TASK DIRECTIONS –
Transcribe exactly the lines that fall between the one holding "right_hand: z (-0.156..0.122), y" and the one holding "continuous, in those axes", inclusive, from the entries below.

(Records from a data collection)
● ● ● ● ● ● ●

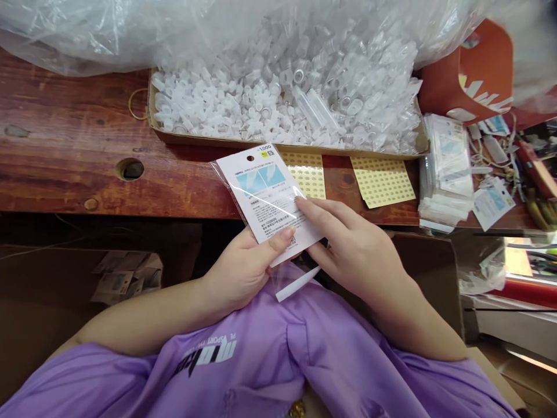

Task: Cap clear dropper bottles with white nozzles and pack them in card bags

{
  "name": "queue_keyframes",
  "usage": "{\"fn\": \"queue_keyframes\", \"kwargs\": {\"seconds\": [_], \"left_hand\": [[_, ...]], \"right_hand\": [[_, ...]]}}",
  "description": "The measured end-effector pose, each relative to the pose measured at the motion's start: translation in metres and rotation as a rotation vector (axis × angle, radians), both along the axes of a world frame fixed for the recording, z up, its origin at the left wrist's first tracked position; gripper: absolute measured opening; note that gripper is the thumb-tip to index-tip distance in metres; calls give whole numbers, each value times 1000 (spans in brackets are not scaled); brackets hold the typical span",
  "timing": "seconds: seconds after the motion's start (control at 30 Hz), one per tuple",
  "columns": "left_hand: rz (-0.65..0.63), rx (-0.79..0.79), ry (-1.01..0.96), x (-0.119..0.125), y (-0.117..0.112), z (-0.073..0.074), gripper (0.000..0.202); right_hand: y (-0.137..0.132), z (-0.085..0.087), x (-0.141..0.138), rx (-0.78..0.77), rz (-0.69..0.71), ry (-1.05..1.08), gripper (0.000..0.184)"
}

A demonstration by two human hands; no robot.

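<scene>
A printed white card in a clear plastic sleeve (265,200) is tilted in front of me, over the table's near edge. My left hand (241,264) grips its lower left, with the thumb flat on the printed face and the other fingers hidden behind. At the lower right edge, my right hand (357,249) holds the sleeve, its index fingertip on the card's front. A white strip (298,283) along the sleeve's unfolded flap hangs below the card. What lies behind the card cannot be seen.
A shallow cardboard box (261,141) of small clear plastic parts (217,104) stands behind. Yellow sticker sheets (383,180) and stacked plastic sleeves (446,168) lie to the right, near an orange container (487,69). Lower left, a carton (39,313) contains several packaged cards (126,276).
</scene>
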State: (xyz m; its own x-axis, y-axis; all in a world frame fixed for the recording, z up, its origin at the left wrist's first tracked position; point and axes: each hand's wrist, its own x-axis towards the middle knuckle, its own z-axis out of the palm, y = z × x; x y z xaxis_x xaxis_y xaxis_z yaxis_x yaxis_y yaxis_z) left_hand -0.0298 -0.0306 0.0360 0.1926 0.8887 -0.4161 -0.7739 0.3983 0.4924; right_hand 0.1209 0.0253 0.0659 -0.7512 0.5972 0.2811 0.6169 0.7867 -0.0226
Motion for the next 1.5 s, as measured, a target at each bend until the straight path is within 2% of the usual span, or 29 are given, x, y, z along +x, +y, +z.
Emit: {"fn": "queue_keyframes", "kwargs": {"seconds": [0.07,0.13,0.27,0.47,0.53,0.7,0.83,0.97,1.07,1.2,1.27,1.5], "left_hand": [[-42,-8,5,3,0,1,36],[-112,-46,-2,5,0,2,38],[-178,-121,-17,6,1,5,34],[-174,-169,9,9,4,9,28],[-182,-151,-7,12,4,9,29],[-178,-126,-28,19,3,8,33],[-189,-214,-30,17,4,7,38],[-196,-287,-112,14,6,6,46],[-188,-290,-98,15,6,8,49],[-215,-281,-77,17,7,10,47],[-259,-254,-82,18,6,9,46],[-337,-231,-7,15,4,2,36]], "right_hand": [[-4,1,4,-5,-18,-27,32],[-7,-2,6,56,-64,-44,29],[-11,-7,9,107,-137,-54,28],[-18,1,18,-153,-157,12,33],[-21,0,17,-132,-205,-8,28],[-21,-13,8,47,-339,-33,17],[-19,-21,14,-75,-367,36,24],[-20,-17,31,-313,-286,54,49],[-22,-8,45,-500,-180,27,55],[-21,-1,60,-666,-32,69,66],[-20,-2,64,-695,0,104,67],[-24,-18,60,-563,-76,172,57]]}}
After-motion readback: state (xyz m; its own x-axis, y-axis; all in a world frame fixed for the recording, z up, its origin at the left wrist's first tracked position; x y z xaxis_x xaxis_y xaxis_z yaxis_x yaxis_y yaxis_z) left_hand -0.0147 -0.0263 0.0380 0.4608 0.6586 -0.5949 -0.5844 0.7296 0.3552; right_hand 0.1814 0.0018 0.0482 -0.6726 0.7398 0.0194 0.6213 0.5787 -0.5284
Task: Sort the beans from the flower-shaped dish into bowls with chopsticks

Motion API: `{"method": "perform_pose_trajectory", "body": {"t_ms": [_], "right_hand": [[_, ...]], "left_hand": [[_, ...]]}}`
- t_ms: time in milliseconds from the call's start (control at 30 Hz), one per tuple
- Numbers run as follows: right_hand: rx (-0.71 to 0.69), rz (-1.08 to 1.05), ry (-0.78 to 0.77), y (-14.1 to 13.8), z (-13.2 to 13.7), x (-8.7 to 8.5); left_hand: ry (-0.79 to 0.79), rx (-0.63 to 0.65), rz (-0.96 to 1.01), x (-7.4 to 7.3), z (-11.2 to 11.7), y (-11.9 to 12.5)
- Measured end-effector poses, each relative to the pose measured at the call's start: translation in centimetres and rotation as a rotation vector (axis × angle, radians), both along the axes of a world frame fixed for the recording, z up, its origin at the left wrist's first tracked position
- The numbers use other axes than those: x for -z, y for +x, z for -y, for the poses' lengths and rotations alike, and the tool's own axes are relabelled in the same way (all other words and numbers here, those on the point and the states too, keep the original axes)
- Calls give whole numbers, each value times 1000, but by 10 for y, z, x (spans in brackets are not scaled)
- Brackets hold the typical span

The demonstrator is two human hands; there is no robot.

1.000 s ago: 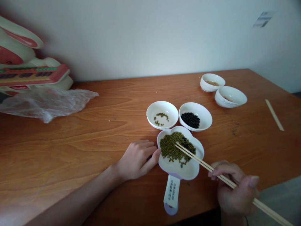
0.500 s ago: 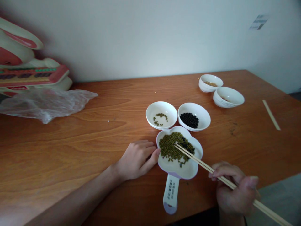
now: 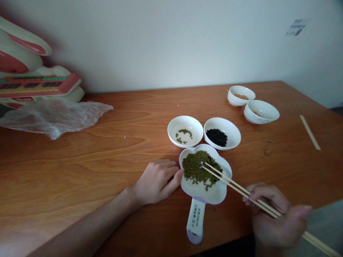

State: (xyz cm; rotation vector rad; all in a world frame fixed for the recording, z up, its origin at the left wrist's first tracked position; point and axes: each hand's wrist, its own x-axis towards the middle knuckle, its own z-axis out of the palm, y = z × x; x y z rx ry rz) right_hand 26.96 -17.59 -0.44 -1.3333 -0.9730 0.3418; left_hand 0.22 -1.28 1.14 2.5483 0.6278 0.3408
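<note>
A white flower-shaped scoop (image 3: 191,189) with a labelled handle lies on the table, holding green mung beans (image 3: 193,167) with dark beans mixed in at the right. My left hand (image 3: 158,180) rests against its left rim, thumb tip on the edge and the other fingers partly hidden. Wooden chopsticks (image 3: 235,187) are gripped in my right hand (image 3: 278,214), their tips slightly apart among the beans. Behind the scoop, one white bowl (image 3: 185,122) has a few mung beans, and the bowl beside it (image 3: 232,132) holds black beans (image 3: 217,137).
At the back right stand a bowl of tan bits (image 3: 234,100) and another white bowl (image 3: 257,117). A pale flat stick (image 3: 310,132) lies at the far right. A clear plastic bag (image 3: 61,117) sits before a rabbit-shaped toy keyboard (image 3: 40,85) on the left.
My right hand has shifted right and slightly down, and the chopstick tips have spread a little and moved slightly right in the beans. My left hand stays at the scoop's rim.
</note>
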Motion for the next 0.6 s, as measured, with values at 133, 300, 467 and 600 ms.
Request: {"method": "perform_pose_trajectory", "body": {"t_ms": [133, 300, 467, 600], "right_hand": [[25, -3, -40, -5, -3, 0], [83, -35, -21, -15, -3, 2], [62, 47, -33, -11, 2, 2], [28, 83, -22, -11, 5, -1]], "left_hand": [[10, 7, 8, 0, -1, 1], [2, 2, 0, 1, -2, 0], [-14, 4, -9, 0, -1, 0], [-20, -2, -11, -1, 0, 0]]}}
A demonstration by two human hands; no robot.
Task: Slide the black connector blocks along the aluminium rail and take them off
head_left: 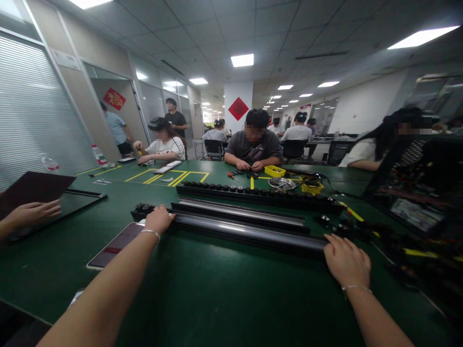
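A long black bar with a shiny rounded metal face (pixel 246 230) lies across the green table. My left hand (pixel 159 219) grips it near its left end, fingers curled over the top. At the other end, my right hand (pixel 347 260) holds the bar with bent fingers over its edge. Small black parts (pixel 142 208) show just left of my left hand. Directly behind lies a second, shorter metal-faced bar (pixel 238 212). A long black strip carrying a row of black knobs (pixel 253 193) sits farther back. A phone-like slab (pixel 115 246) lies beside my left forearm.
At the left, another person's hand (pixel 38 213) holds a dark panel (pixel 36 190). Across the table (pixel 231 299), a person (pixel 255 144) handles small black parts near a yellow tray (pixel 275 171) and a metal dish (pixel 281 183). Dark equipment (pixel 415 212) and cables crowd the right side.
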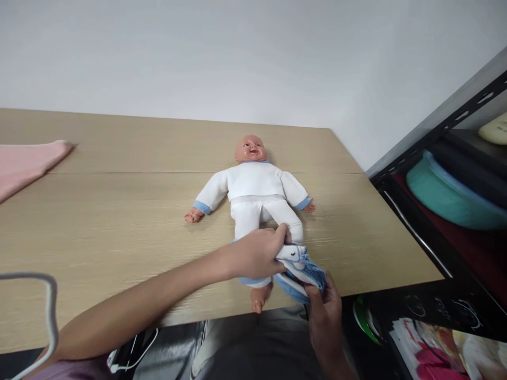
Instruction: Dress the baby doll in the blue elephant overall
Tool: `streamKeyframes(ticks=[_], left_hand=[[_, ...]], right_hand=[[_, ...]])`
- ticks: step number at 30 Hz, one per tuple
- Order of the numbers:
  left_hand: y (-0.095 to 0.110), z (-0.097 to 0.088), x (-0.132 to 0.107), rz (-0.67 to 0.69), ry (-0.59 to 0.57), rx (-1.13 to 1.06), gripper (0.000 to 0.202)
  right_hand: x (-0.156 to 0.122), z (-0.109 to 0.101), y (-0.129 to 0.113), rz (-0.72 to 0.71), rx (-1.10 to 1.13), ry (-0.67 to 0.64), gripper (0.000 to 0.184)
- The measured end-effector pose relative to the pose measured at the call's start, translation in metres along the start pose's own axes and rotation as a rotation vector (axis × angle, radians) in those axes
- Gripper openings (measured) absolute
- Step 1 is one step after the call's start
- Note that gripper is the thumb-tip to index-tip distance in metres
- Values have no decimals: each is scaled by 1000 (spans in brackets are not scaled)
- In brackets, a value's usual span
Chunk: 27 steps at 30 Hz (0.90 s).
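1. Currently the doll (255,184) lies face up on the table (119,221), head far, feet at the near edge, right of centre.
2. Left hand (257,253): fingers curled down over the doll's shins, closed around them. Its fingertips touch the top of the bootie (303,272).
3. Right hand (325,306): just below the near edge, pinching the blue-and-white bootie by its near rim between thumb and fingers. The bootie sits at the doll's right-side foot. I cannot tell how far the foot is inside.
4. Bare foot (259,300) on the left side hangs just past the near edge.
5. Judgement: the work goes best if the left hand pins the leg flat and straight while the right hand moves the bootie along the line of the leg, not sideways. A wider grip on the rim would spread the opening evenly.
6. Edges: the feet overhang the near edge, so a hard pull toward the body could drag the doll off. The table's right edge lies near the doll, with the black rack (435,158) and teal basin (447,198) beyond it.
7. Open room: bare wood to the left, as far as the pink cloth (24,163), and beyond the doll's head.
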<state>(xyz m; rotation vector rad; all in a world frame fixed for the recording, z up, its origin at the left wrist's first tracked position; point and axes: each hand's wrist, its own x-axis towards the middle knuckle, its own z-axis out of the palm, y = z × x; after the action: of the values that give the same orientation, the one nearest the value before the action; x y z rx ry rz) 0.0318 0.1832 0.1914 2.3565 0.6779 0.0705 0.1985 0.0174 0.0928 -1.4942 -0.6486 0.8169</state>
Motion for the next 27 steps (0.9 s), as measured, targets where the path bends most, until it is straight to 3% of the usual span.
streamKeyframes(ticks=[7,12,17,21,27], left_hand=[[-6,-2,2,83,20,-160,49],[-7,-2,3,80,71,-223,52],[-6,-13,3,97,55,-289,40],[-6,-26,0,88,53,-209,42],[-11,-40,-2,115,-37,-300,34]], right_hand=[[-2,-8,15,-8,15,-57,31],[0,-9,28,-30,31,-27,33],[11,4,13,16,25,-27,41],[26,14,1,-122,66,-83,50],[55,8,-10,-162,43,-240,35]])
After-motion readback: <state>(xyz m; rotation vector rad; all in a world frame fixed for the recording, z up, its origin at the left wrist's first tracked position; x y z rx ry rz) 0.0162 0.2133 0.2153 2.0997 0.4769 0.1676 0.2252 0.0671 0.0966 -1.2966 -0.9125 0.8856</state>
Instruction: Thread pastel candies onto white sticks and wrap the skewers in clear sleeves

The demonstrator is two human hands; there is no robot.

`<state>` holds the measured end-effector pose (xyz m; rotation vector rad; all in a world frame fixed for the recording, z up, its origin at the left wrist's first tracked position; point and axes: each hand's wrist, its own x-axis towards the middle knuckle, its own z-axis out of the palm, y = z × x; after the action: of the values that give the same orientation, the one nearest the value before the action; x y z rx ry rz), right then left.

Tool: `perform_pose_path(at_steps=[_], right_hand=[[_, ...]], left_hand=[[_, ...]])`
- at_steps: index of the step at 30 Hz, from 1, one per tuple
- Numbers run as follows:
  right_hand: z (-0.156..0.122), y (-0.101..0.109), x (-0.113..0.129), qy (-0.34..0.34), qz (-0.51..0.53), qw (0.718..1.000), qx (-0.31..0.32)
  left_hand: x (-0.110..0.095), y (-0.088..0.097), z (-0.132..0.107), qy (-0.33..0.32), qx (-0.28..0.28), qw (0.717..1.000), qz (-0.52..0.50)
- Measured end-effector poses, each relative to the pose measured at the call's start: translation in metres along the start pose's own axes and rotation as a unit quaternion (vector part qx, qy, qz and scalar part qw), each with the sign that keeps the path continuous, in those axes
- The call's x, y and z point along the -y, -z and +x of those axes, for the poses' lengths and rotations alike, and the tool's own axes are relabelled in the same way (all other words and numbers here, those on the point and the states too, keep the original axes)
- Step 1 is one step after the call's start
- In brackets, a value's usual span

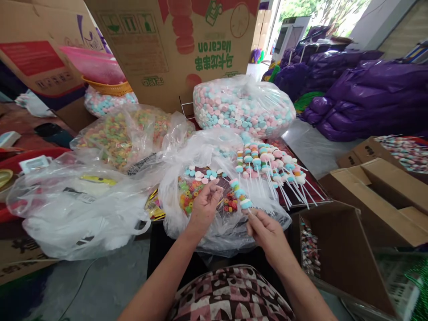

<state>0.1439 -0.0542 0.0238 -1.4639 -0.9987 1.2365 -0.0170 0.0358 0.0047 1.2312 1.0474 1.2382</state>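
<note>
My right hand (265,227) pinches the lower end of a candy skewer (240,195), threaded with blue, pink and white marshmallows and gummy rings. The skewer tilts up and to the left. To its left, my left hand (205,205) has its fingers curled against the thumb; anything between them is too small to make out. Loose marshmallows (204,174) lie just beyond the left hand. Colourful gummy rings (187,196) are beside it, and a heap of red and orange rings (230,203) sits between both hands. Finished-looking skewers (267,162) with white sticks are piled at the right.
A large bag of marshmallows (240,107) and a bag of gummy rings (123,133) stand behind the work area. White plastic bags (83,209) lie left. An upturned-print carton (207,40) rises at the back. Open cardboard boxes (344,249) and purple bundles (374,98) are right.
</note>
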Motion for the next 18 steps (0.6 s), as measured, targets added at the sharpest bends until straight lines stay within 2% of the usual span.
perform_pose_path(at_steps=[2,4,6,8,11,13,16,18], right_hand=[[0.003,0.019,0.022,0.038,-0.046,0.998,-0.018],[0.015,0.039,0.046,0.075,-0.097,0.990,-0.074],[0.034,0.055,0.068,0.097,-0.141,0.979,-0.115],[0.059,0.064,0.082,0.091,-0.119,0.981,-0.127],[0.091,0.065,0.085,0.049,-0.026,0.993,-0.103],[0.099,0.063,0.080,0.030,0.009,0.995,-0.090],[0.085,0.063,0.073,0.034,0.010,0.992,-0.118],[0.064,0.065,0.072,0.066,-0.065,0.984,-0.155]], left_hand=[[0.000,0.003,0.001,0.003,-0.001,1.000,0.005],[0.001,0.005,0.001,0.010,0.000,1.000,0.004],[0.002,0.007,0.000,0.015,0.003,1.000,0.004],[0.002,0.011,-0.002,0.019,0.006,1.000,0.007],[0.002,0.020,-0.003,0.018,-0.005,1.000,0.012],[0.001,0.027,-0.004,0.017,-0.022,0.999,0.016],[0.003,0.035,-0.005,0.024,-0.041,0.999,0.013],[0.006,0.037,-0.005,0.026,-0.043,0.999,0.003]])
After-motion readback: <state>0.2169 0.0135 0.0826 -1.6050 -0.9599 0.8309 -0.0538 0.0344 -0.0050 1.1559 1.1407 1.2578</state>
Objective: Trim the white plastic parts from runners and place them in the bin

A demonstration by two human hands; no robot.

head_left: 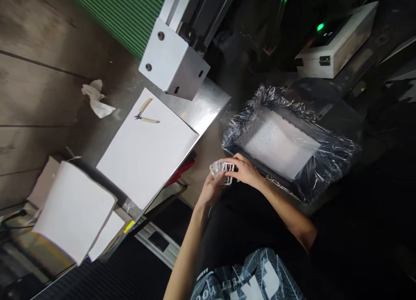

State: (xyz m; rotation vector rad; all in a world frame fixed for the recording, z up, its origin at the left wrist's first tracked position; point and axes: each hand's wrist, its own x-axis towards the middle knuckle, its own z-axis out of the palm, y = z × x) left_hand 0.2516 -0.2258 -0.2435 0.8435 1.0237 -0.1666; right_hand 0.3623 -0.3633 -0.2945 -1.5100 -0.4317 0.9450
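Note:
Both of my hands meet in the middle of the view on a small white plastic frame piece (227,173) with open cells, which has a bit of clear wrap on its left side. My left hand (209,190) grips it from below with curled fingers. My right hand (243,170) holds its upper right side, fingers closed over it. The hands are just in front of a black tray (325,174) lined with crinkled clear plastic, which holds a white sheet (279,146).
A large white sheet (146,157) lies on a metal table with small cutters (144,114) on top. A white metal box (172,61) stands behind it. A crumpled cloth (97,101) lies left. White stacks (73,209) sit lower left. A white device (338,42) with a green light is upper right.

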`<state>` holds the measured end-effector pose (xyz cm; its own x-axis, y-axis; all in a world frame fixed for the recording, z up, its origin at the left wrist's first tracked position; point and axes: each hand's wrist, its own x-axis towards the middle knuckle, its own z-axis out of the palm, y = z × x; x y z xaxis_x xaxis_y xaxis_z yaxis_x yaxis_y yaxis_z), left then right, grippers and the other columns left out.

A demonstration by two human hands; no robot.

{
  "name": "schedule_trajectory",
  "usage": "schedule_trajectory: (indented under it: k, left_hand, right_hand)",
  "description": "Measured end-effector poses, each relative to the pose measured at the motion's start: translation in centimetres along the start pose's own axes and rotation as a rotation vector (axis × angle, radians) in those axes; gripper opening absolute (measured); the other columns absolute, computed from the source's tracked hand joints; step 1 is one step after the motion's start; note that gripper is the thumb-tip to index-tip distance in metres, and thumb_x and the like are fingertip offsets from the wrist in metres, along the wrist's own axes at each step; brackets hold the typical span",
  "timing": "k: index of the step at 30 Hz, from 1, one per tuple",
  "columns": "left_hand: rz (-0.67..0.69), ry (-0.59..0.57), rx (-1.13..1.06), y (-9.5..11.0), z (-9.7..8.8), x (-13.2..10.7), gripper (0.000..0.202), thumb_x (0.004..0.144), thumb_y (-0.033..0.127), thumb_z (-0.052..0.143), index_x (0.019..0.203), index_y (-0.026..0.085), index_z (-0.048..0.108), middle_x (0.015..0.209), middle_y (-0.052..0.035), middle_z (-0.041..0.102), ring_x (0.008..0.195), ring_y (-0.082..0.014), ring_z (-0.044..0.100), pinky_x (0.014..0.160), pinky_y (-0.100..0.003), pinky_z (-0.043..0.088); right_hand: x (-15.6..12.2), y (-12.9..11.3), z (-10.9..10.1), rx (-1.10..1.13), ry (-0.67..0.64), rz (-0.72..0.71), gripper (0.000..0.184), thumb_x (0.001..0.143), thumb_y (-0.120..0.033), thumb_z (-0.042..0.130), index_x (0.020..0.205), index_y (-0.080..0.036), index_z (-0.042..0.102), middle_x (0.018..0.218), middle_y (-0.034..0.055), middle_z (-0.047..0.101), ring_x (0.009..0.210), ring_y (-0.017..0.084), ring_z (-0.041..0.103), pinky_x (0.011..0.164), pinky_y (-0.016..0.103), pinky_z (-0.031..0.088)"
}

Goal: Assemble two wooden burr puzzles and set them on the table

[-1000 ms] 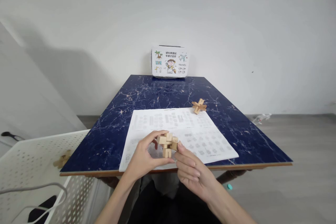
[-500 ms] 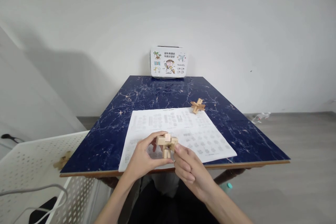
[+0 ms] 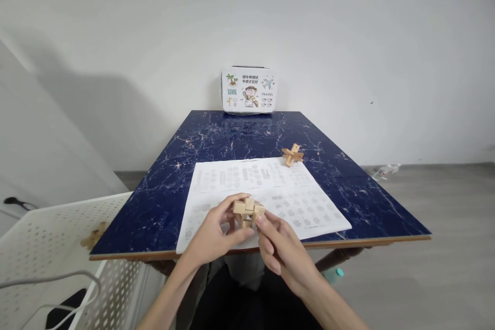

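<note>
A pale wooden interlocking puzzle [image 3: 248, 208], made of several notched blocks, is held above the near part of a printed sheet [image 3: 232, 180]. My left hand [image 3: 218, 227] grips it from the left, with the thumb low and the fingers around the back. On its right side, my right hand [image 3: 280, 245] pinches a block between thumb and fingers. The fingers behind the puzzle are partly hidden. Another wooden puzzle [image 3: 293, 155], star-shaped with crossing pieces, rests at the sheet's far right corner.
The sheet lies on a blue marbled table [image 3: 209, 134]. A white printed case [image 3: 249, 90] stands at the back against the wall. To the left is a white perforated cart [image 3: 116, 278] with wooden pieces [image 3: 94, 236] and a cable [image 3: 50, 279]. A bottle [image 3: 334, 274] stands below right.
The held puzzle has tipped, so more of its top shows and less of its lower block. My right fingers have shifted slightly around it. The view has moved a little.
</note>
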<state>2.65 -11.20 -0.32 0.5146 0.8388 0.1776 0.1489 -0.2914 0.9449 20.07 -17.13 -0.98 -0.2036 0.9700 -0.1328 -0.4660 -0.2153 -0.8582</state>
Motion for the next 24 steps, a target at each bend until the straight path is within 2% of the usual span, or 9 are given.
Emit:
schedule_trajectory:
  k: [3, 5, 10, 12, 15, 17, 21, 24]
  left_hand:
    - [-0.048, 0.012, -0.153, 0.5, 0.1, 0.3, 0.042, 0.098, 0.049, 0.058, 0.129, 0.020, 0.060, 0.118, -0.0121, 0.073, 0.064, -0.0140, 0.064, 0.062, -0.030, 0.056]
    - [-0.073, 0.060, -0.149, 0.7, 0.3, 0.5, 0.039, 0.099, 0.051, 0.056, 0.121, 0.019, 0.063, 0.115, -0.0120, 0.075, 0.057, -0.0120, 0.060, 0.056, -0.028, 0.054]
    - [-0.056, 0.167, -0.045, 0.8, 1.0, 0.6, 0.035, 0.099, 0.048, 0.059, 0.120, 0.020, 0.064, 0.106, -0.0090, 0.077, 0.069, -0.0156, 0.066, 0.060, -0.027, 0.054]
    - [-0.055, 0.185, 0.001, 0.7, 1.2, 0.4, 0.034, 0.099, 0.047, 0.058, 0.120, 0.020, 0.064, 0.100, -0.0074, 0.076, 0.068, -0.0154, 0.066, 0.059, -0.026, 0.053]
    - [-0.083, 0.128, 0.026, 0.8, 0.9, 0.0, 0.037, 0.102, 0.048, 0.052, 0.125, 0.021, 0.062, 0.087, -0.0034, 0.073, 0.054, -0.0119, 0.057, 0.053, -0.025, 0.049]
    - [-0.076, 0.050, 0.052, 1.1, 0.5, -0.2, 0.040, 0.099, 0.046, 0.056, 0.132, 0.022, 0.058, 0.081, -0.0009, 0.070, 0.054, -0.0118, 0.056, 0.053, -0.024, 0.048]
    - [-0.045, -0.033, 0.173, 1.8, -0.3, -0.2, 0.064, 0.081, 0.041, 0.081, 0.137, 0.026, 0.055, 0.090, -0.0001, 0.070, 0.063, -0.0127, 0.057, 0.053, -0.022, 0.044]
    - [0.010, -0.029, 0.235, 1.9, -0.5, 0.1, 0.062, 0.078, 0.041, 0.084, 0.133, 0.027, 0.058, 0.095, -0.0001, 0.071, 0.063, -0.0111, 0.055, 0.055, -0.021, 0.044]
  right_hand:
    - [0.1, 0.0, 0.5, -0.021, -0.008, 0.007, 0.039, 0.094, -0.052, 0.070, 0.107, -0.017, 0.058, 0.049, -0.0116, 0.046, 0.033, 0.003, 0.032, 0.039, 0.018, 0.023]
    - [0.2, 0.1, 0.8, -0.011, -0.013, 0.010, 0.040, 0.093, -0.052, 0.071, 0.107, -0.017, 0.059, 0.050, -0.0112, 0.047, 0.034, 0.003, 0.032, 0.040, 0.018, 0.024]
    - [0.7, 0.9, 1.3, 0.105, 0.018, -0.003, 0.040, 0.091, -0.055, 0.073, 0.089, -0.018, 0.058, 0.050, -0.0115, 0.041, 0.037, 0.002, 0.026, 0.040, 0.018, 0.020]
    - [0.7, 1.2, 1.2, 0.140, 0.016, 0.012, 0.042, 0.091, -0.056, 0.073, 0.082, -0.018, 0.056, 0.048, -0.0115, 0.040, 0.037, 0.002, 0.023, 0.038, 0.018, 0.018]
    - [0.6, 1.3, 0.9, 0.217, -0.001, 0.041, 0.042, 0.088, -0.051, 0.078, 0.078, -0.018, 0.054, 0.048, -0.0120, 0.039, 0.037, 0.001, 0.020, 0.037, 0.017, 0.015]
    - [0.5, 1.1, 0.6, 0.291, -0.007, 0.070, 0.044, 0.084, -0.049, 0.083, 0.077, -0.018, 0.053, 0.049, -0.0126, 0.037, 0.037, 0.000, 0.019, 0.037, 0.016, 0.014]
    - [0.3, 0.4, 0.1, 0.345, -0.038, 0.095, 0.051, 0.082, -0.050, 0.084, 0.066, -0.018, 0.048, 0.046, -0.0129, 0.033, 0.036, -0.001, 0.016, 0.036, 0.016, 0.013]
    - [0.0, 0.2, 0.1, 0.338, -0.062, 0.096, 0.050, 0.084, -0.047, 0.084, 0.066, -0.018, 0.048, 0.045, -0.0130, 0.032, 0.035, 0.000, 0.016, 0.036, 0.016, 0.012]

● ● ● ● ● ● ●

ANSWER –
  right_hand: z (-0.156..0.122), y (-0.101..0.109), x (-0.113..0.129), qy (-0.34..0.34), qz (-0.51..0.53), qw (0.718..1.000), qx (-0.31..0.32)
  left_hand: x (-0.110..0.095), y (-0.088..0.097), z (-0.132..0.107), qy (-0.33..0.32), qx (-0.28..0.28), qw (0.717..1.000), qz (-0.52..0.50)
- Measured end-effector poses, each relative to the pose measured at the call's start: translation in metres along the start pose's own axes and rotation as a unit quaternion (vector part qx, qy, qz and scalar part qw), each with the sign that keeps the path continuous, in those axes

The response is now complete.